** EXERCISE BRIEF **
Only the lines from the first line of the material below to the line containing "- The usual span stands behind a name", inclusive, should be copied, each exactly as written.
BEGIN AVAILABLE DATA
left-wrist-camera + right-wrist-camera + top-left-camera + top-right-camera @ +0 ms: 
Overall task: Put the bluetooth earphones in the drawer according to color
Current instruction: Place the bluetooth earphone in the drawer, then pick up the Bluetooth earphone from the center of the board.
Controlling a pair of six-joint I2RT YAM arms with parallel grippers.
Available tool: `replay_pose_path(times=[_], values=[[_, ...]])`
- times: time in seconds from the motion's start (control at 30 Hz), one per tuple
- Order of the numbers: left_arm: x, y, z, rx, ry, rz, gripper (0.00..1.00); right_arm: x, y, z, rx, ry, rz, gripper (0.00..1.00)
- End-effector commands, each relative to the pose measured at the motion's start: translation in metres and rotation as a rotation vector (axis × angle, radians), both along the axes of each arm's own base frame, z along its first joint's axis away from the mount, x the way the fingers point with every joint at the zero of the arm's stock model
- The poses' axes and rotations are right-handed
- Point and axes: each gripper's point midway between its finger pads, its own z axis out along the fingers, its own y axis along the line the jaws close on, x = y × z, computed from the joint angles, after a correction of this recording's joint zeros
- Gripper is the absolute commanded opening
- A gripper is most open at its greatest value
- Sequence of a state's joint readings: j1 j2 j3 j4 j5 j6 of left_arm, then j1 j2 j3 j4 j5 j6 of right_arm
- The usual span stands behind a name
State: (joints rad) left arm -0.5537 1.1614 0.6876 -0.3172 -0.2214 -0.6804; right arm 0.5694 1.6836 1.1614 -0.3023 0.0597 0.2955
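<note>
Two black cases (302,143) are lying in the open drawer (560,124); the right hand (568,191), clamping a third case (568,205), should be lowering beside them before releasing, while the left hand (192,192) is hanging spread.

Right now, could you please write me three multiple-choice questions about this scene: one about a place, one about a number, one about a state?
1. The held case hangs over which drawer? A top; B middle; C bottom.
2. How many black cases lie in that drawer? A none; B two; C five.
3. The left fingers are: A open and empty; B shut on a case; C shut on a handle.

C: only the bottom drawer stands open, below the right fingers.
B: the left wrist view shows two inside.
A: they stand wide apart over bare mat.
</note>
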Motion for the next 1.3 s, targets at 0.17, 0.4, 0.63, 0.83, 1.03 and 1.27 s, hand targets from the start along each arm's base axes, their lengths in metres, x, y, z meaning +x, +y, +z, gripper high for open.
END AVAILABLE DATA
** OUTPUT FOR THIS EXERCISE **
left-wrist-camera + right-wrist-camera + top-left-camera + top-right-camera @ +0 ms: 
Overall task: Put the bluetooth earphones in the drawer according to color
Current instruction: Place the bluetooth earphone in the drawer, then pick up the Bluetooth earphone from the center of the board.
Controlling a pair of six-joint I2RT YAM arms with parallel grippers.
Available tool: `replay_pose_path(times=[_], values=[[_, ...]])`
- times: time in seconds from the motion's start (control at 30 Hz), one per tuple
- Order of the numbers: left_arm: x, y, z, rx, ry, rz, gripper (0.00..1.00); right_arm: x, y, z, rx, ry, rz, gripper (0.00..1.00)
- End-effector commands, each relative to the pose measured at the motion's start: translation in metres and rotation as a rotation vector (axis × angle, radians), both along the axes of each arm's own base frame, z along its first joint's axis away from the mount, x the way the fingers point with every joint at the zero of the arm's stock model
- The poses' axes and rotations are right-handed
- Point and axes: each gripper's point midway between its finger pads, its own z axis out along the fingers, its own y axis along the line the jaws close on, x = y × z, computed from the joint angles, after a correction of this recording's joint zeros
- Gripper is the absolute commanded opening
- A gripper is most open at its greatest value
- Sequence of a state's joint readings: j1 j2 j3 j4 j5 j6 of left_arm, then j1 j2 j3 j4 j5 j6 of right_arm
- The usual span stands behind a name

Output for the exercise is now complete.